** Task directions **
Could you give the data below again exactly, apart from the pictures?

** Exercise data **
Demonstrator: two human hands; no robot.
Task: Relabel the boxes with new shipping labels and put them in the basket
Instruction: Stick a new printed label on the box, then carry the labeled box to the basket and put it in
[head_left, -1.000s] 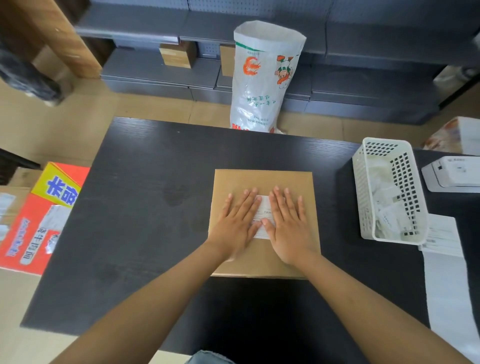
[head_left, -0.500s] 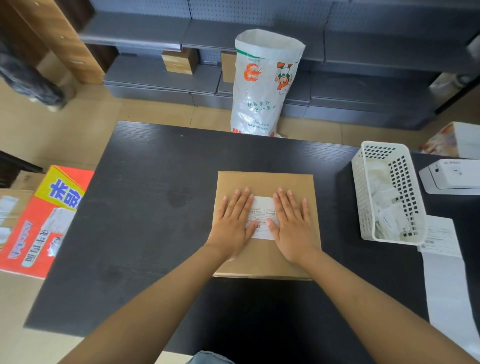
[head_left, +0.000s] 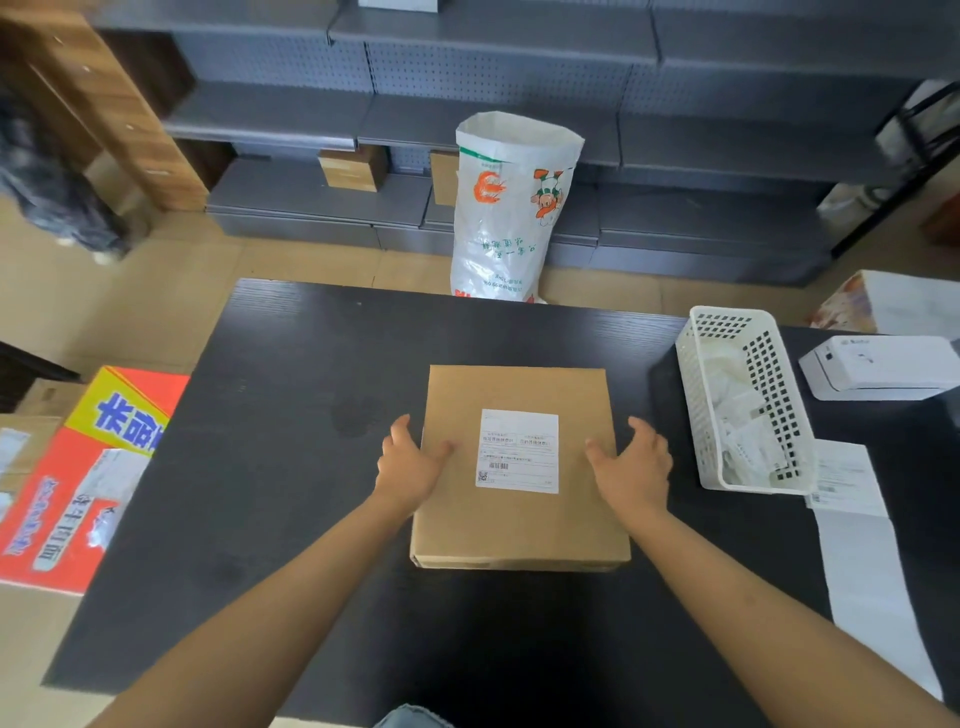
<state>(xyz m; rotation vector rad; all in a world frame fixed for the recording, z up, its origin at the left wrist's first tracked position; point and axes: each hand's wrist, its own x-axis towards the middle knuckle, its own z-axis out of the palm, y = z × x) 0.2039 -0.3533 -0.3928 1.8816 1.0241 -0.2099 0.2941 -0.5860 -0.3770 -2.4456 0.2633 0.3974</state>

** Solution **
Demonstrator: two human hands; no robot.
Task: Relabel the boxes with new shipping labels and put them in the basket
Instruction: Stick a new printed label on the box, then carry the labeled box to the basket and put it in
[head_left, -1.000s] 
[head_left, -0.500s] 
[head_left, +0.000s] 
<state>(xyz m; rotation vector rad; all in a world frame fixed for the recording, z up, its origin at the left wrist's first tracked position; point and axes: each hand's wrist, its own x-axis towards the middle knuckle, its own z-axis out of the palm, y = z × x) 0.2039 -0.3533 -0.3928 1.8816 1.0241 -0.2099 0.2941 -0.5860 -0.3770 -2.4456 0.2633 0.3974</state>

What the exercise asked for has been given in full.